In May 2003, Cole opened Uchi, a 95-seat 2600 sqft sushi restaurant in Austin.

On July 6, 2010, Cole opened his second restaurant, Uchiko (loosely translated meaning "offspring of Uchi") after a three-week soft opening period. For a time, the executive chef at Uchiko was eventual Top Chef: Texas winner Paul Qui. Cole mentored Qui and was featured in an episode of Top Chef for that reason.

In July 2012, Cole opened his third restaurant, the second location of Uchi in Houston, Texas.

On May 31, 2013, Cole announced the late 2014/early 2015 opening of his fourth restaurant Uchi Dallas.
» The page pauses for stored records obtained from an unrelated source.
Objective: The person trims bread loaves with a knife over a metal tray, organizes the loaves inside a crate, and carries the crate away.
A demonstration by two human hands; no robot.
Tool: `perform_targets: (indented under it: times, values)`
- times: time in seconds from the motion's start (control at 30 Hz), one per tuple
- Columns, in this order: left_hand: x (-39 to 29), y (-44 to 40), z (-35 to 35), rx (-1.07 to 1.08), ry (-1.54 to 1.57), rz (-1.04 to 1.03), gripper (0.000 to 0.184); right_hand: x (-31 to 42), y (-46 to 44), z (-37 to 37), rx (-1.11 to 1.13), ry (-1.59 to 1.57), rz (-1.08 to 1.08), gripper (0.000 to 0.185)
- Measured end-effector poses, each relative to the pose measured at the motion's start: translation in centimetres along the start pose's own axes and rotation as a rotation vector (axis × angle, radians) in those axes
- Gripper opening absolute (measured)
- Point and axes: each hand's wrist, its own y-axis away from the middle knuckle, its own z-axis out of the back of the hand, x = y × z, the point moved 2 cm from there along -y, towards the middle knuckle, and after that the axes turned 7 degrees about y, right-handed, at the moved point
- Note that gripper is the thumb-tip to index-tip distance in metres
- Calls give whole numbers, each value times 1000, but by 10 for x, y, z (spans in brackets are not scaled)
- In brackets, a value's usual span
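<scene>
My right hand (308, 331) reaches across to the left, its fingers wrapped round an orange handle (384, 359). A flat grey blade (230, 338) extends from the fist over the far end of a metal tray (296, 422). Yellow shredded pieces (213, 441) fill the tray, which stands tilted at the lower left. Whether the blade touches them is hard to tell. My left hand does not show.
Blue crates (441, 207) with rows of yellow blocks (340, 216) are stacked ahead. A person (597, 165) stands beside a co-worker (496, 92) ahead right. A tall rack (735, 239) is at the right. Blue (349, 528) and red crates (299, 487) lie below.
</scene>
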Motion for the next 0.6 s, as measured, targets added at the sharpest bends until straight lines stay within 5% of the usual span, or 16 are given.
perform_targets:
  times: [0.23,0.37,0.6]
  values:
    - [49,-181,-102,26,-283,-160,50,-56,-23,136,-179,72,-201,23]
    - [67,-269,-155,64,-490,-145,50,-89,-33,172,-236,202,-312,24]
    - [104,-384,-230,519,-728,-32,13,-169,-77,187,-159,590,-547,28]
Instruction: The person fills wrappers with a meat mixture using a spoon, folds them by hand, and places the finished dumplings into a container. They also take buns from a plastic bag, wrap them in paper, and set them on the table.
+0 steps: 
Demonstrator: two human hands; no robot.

The restaurant opened its doors on June 1, 2015.

In 2018, Cole, together with Aaron Franklin of Franklin Barbecue, founded Loro, a restaurant merging the founders' two loves of Asian and Texas cuisine.

== Awards ==

In 2005, Food & Wine Magazine named Tyson Cole "Best New Chef," one among ten chefs to receive that award.

He led a team of Uchi chefs against Chef Masaharu Morimoto on the Food Network program Iron Chef America in March 2008.

In 2006, Cole won goodhealth.com's "Healthy Chef Showdown" by a hair, over chef David Bull of the Driskill Grill.

In 2009, Tyson Cole was named one of Saveur's "Top 6 Texas Tastemakers."

In 2008, 2009, and 2010, the James Beard Foundation named Cole as a semifinalist in the “Best Chef: Southwest” category of its "James Beard Foundation Award", 2009, 2010.

In 2011, Cole was awarded the James Beard Award for "Best Chef: Southwest.".